Data items
== == ==
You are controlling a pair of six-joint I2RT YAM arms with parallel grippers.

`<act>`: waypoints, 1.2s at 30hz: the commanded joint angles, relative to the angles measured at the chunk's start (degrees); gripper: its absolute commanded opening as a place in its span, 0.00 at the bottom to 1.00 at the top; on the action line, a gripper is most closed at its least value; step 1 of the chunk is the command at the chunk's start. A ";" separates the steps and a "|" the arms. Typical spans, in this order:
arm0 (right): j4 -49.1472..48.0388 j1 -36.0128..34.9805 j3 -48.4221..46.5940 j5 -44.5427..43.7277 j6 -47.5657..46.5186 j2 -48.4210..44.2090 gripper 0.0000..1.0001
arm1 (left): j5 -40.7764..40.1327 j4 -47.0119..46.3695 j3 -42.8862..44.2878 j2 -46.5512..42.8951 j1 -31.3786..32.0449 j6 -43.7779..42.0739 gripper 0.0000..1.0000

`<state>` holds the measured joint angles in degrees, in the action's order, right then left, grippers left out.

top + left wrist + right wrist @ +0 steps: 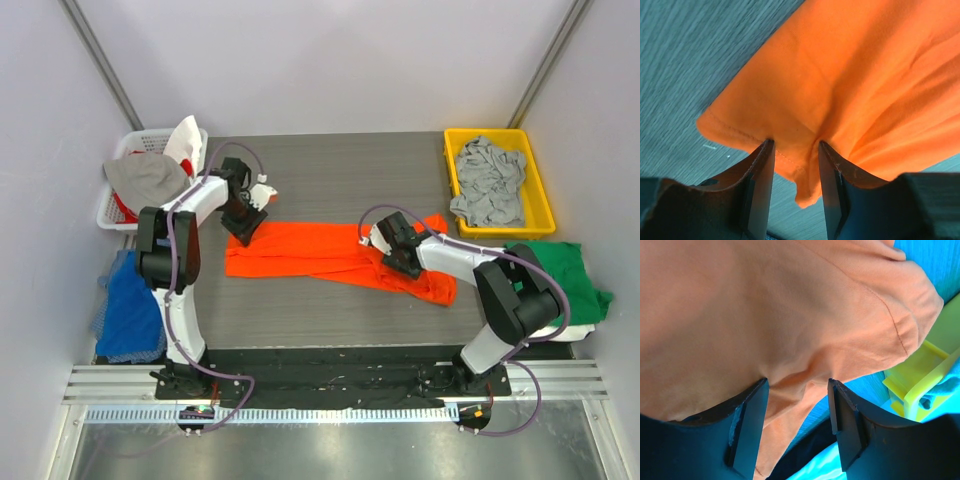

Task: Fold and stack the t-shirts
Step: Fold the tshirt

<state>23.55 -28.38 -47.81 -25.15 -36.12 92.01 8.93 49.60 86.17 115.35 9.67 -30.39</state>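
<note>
Orange t-shirt [330,255]: lay as a long, creased band across the middle of the table [330,170], one end under each gripper.
Left gripper [795,145]: jaws parted, astride the hemmed corner; cloth rose between the fingers but was not seen clamped.
Right gripper [797,382]: jaws likewise parted, straddling a puckered fold near the sleeve seam.
Reason for placement: one gripper at each end probably allowed an even, taut lift for the next fold.
Other shirts: the grey t-shirt [487,180] sat in the yellow bin [535,215] and the green t-shirt [560,272] at the right edge, both apart from the folding area.
</note>
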 commanded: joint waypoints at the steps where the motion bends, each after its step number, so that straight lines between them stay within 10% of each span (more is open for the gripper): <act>1: -3.33 0.26 -0.70 2.47 0.09 2.82 0.60 | -0.93 -2.05 0.05 0.66 1.05 0.07 0.44; 13: -6.41 2.98 -7.29 3.79 -1.15 13.18 0.60 | -6.90 -3.37 -7.59 -1.70 2.54 -2.74 0.43; 36: -6.68 9.84 -48.68 4.49 -8.62 44.40 0.60 | -15.69 3.57 -19.20 -13.57 11.06 -6.26 0.43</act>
<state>12.38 -19.84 -94.50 -27.59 -45.17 130.04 -3.09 47.07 68.60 105.10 19.05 -35.05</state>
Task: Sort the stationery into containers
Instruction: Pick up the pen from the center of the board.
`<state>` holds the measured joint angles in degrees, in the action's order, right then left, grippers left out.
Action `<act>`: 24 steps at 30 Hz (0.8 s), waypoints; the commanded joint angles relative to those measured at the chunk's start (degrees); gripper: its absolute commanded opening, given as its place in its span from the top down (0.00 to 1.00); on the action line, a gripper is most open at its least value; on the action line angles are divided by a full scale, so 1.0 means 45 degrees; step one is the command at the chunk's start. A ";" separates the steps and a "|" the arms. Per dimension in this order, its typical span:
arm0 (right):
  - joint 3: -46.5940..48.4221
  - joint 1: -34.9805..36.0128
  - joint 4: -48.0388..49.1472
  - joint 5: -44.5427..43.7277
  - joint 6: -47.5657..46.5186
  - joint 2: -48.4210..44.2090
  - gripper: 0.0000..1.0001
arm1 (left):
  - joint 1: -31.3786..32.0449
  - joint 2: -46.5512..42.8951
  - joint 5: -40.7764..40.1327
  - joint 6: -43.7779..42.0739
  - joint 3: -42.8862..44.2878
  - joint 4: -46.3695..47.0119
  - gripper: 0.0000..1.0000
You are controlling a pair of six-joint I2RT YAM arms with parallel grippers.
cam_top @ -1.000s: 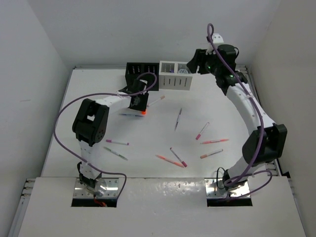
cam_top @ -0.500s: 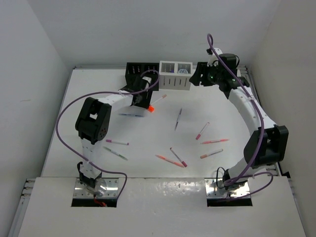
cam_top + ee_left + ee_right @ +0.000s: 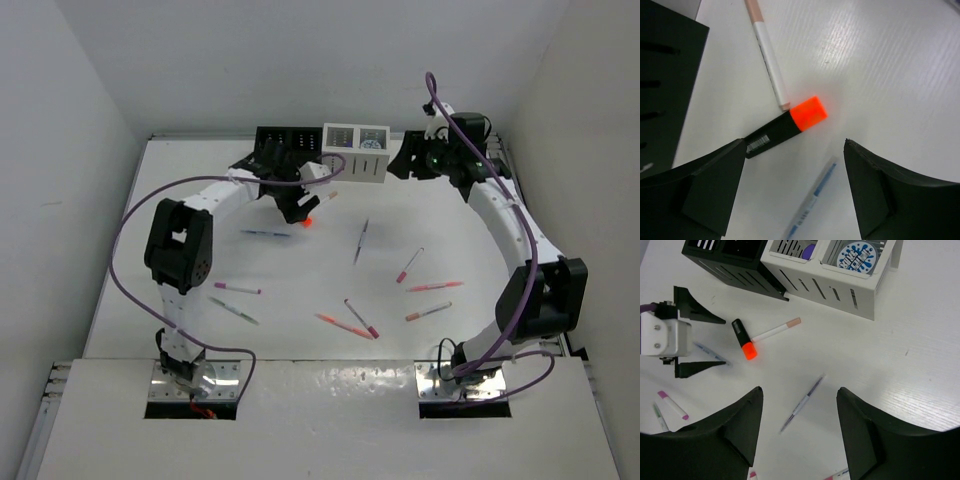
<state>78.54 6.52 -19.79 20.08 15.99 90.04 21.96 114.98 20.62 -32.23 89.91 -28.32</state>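
Stationery lies scattered across the white table [image 3: 300, 270] as I run the two arms from afar. My left claw [image 3: 298, 203] hangs over the far left part of the table, jaws spread wide and nothing between them. The left wrist view shows both fingers [image 3: 705, 195] clear of the stubby highlighter [image 3: 785, 127]. It lies flat on the table just beyond the fingertips, its orange cap pointing away from the black box [image 3: 285, 145]. A peach-tipped pen [image 3: 767, 55] lies with one end just beside that cap, and a blue pen [image 3: 812, 200] lies on the table below the gap between the jaws. My right claw [image 3: 800, 390] hovers above the table near the white box [image 3: 840, 285], jaws parted and empty. The black box and white box stand side by side at the far edge. In the white box, a round jar [image 3: 856, 255] with a blue-splashed lid sits in the compartment away from the black box, and a purple item [image 3: 809, 250] shows in the other. I cannot tell what the black box holds. Nearer the arm bases, a purple pen [image 3: 361, 240] and several pink and red pens [image 3: 435, 286] lie loose, well apart from both boxes.
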 commanded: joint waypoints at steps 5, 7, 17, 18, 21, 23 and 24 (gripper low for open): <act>-0.0032 -0.0180 0.0043 0.0460 -0.0233 -0.0341 0.40 | -0.1011 0.0522 0.2351 -0.6132 0.1051 -0.2045 0.19; -0.0013 -0.0161 0.0023 0.0461 -0.0232 -0.0341 0.40 | -0.1109 0.1224 0.2526 -0.6664 0.1658 -0.2940 0.21; -0.0383 -0.0337 -0.0270 0.0402 -0.0369 -0.0633 0.40 | -0.1305 0.2553 0.2566 -0.8111 0.2501 -0.2575 0.25; -0.0442 -0.0356 -0.0251 0.0402 -0.0389 -0.0711 0.40 | -0.1305 0.2613 0.2527 -0.8131 0.2501 -0.2497 0.26; -0.0559 -0.0375 -0.0250 0.0402 -0.0389 -0.0770 0.40 | -0.1344 0.2770 0.2429 -0.8131 0.2385 -0.2244 0.27; -0.0579 -0.0356 -0.0289 0.0422 -0.0389 -0.0771 0.40 | -0.1363 0.2867 0.2429 -0.8190 0.2325 -0.2106 0.27; -0.0598 -0.0356 -0.0289 0.0460 -0.0428 -0.0809 0.40 | -0.1363 0.2829 0.2448 -0.8151 0.2209 -0.1932 0.27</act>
<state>75.77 5.04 -21.96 21.21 14.94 89.12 16.32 127.79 29.71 -66.85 99.18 -39.13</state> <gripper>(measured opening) 0.602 0.732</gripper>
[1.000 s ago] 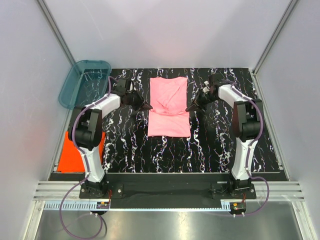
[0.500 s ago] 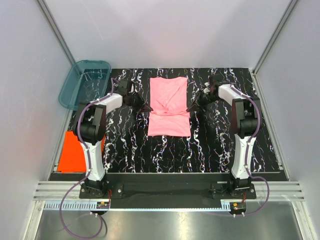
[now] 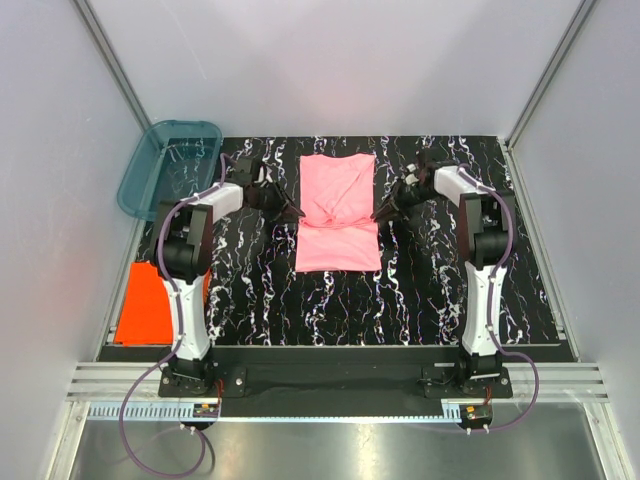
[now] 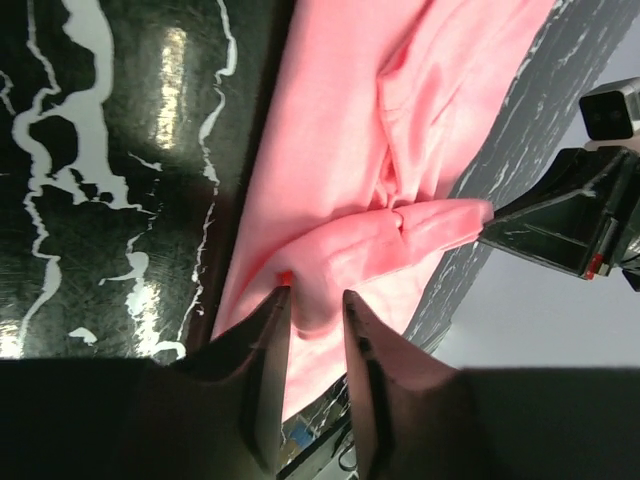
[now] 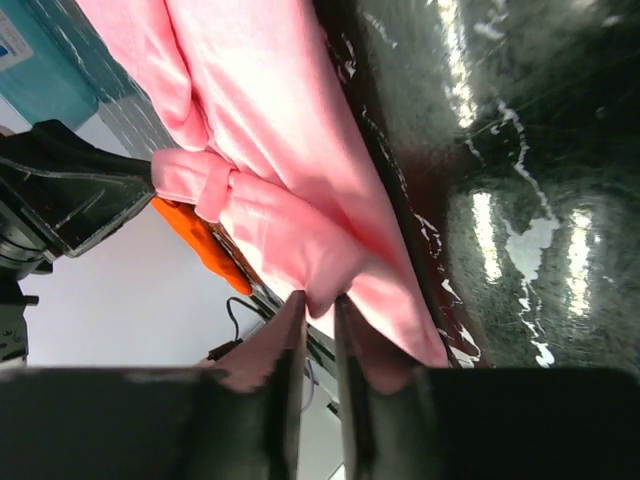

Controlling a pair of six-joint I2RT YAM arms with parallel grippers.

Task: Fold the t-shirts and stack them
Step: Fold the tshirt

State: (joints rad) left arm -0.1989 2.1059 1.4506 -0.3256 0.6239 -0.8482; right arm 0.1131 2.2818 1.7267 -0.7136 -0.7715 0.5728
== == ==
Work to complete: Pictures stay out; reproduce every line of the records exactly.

Answer section:
You are controlling a pair of six-joint I2RT YAM arms with parallel grippers.

`<act>`: waypoints, 1.2s at 30hz: the commanded joint angles, relative to the angles measured at the chunk's start (degrees); gripper: its absolute commanded opening as a place in its span, 0.00 at the bottom to 1.00 at the top; on the action line, a gripper is most closed at its least value; step 1 of the chunk is the command at the chunk's start. A ";" separates the steps and a "|" the arms. Typical spans, in this order:
arm0 (right): j4 -49.1472..48.0388 j1 -36.0128..34.9805 j3 -48.4221..46.5940 j5 -44.5427..43.7277 j6 -47.5657..46.5186 j2 -48.4210..44.2090 gripper 0.0000..1.0001
arm1 (left): j5 -40.7764..40.1327 j4 -47.0119..46.3695 j3 -42.8862..44.2878 j2 -46.5512..42.8951 j1 -31.3786..32.0449 j6 -43.7779..42.0739 gripper 0.0000..1.0000

`<state>` holds the measured joint angles in degrees, in the action's order, right then left, grippers left out.

top + left wrist + right wrist @ +0 steps: 

Task: Fold and stack the t-shirts
Step: Fold the tshirt

<state>23.55 -28.38 -47.81 -25.15 -36.12 92.01 8.93 49.60 86.17 115.35 9.67 -30.39</state>
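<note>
Orange t-shirt [330,255]: lay as a long, creased band across the middle of the table [330,170], one end under each gripper.
Left gripper [795,145]: jaws parted, astride the hemmed corner; cloth rose between the fingers but was not seen clamped.
Right gripper [797,382]: jaws likewise parted, straddling a puckered fold near the sleeve seam.
Reason for placement: one gripper at each end probably allowed an even, taut lift for the next fold.
Other shirts: the grey t-shirt [487,180] sat in the yellow bin [535,215] and the green t-shirt [560,272] at the right edge, both apart from the folding area.
</note>
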 commanded: joint waypoints at the steps where the motion bends, each after its step number, so that straight lines between them stay within 10% of each span (more is open for the gripper): <act>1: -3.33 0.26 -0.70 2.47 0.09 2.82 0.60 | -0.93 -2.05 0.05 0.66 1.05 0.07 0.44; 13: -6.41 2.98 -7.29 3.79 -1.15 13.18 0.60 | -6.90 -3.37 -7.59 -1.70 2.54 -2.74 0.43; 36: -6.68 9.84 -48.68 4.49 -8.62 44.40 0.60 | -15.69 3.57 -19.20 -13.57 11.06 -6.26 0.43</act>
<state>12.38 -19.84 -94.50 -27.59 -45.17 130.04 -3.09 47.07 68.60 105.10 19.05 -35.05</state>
Task: Sort the stationery into containers
Instruction: Pick up the pen from the center of the board.
`<state>` holds the measured joint angles in degrees, in the action's order, right then left, grippers left out.
Action `<act>`: 24 steps at 30 Hz (0.8 s), waypoints; the commanded joint angles relative to those measured at the chunk's start (degrees); gripper: its absolute commanded opening, given as its place in its span from the top down (0.00 to 1.00); on the action line, a gripper is most open at its least value; on the action line angles are divided by a full scale, so 1.0 means 45 degrees; step one is the command at the chunk's start. A ";" separates the steps and a "|" the arms. Per dimension in this order, its typical span:
arm0 (right):
  - joint 3: -46.5940..48.4221
  - joint 1: -34.9805..36.0128
  - joint 4: -48.0388..49.1472
  - joint 5: -44.5427..43.7277
  - joint 6: -47.5657..46.5186
  - joint 2: -48.4210..44.2090
  - gripper: 0.0000..1.0001
arm1 (left):
  - joint 1: -31.3786..32.0449
  - joint 2: -46.5512..42.8951
  - joint 5: -40.7764..40.1327
  - joint 6: -43.7779..42.0739
  - joint 3: -42.8862..44.2878
  - joint 4: -46.3695..47.0119
  - gripper: 0.0000..1.0000
You are controlling a pair of six-joint I2RT YAM arms with parallel grippers.
cam_top @ -1.000s: 
cam_top @ -0.500s: 
cam_top + ee_left + ee_right @ +0.000s: 
<state>78.54 6.52 -19.79 20.08 15.99 90.04 21.96 114.98 20.62 -32.23 89.91 -28.32</state>
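Stationery lies scattered across the white table [image 3: 300, 270] as I run the two arms from afar. My left claw [image 3: 298, 203] hangs over the far left part of the table, jaws spread wide and nothing between them. The left wrist view shows both fingers [image 3: 705, 195] clear of the stubby highlighter [image 3: 785, 127]. It lies flat on the table just beyond the fingertips, its orange cap pointing away from the black box [image 3: 285, 145]. A peach-tipped pen [image 3: 767, 55] lies with one end just beside that cap, and a blue pen [image 3: 812, 200] lies on the table below the gap between the jaws. My right claw [image 3: 800, 390] hovers above the table near the white box [image 3: 840, 285], jaws parted and empty. The black box and white box stand side by side at the far edge. In the white box, a round jar [image 3: 856, 255] with a blue-splashed lid sits in the compartment away from the black box, and a purple item [image 3: 809, 250] shows in the other. I cannot tell what the black box holds. Nearer the arm bases, a purple pen [image 3: 361, 240] and several pink and red pens [image 3: 435, 286] lie loose, well apart from both boxes.
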 commanded: joint waypoints at steps 5, 7, 17, 18, 21, 23 and 24 (gripper low for open): <act>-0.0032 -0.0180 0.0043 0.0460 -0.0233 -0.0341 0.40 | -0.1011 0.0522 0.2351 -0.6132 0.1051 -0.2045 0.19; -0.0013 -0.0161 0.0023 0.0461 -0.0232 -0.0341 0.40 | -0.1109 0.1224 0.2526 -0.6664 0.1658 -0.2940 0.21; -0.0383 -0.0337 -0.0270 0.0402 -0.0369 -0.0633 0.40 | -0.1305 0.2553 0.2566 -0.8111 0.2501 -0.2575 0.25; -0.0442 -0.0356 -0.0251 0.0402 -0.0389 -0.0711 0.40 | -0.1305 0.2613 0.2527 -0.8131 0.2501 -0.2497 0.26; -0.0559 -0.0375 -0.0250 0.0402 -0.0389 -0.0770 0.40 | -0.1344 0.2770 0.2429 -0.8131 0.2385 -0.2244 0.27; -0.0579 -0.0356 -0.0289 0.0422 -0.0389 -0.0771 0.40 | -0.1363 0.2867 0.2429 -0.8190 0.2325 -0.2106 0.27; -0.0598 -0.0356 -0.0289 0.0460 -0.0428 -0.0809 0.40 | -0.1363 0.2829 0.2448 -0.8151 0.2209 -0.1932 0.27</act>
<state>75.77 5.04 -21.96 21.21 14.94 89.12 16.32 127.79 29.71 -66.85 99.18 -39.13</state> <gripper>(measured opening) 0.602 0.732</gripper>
[1.000 s ago] 
[0.500 s ago] 
[now] 
[now] 
[now] 

Controlling a pair of six-joint I2RT YAM arms with parallel grippers.

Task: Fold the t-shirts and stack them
Step: Fold the tshirt

State: (joints rad) left arm -0.1989 2.1059 1.4506 -0.3256 0.6239 -0.8482; right arm 0.1131 2.2818 1.7267 -0.7136 -0.7715 0.5728

Here the answer is complete.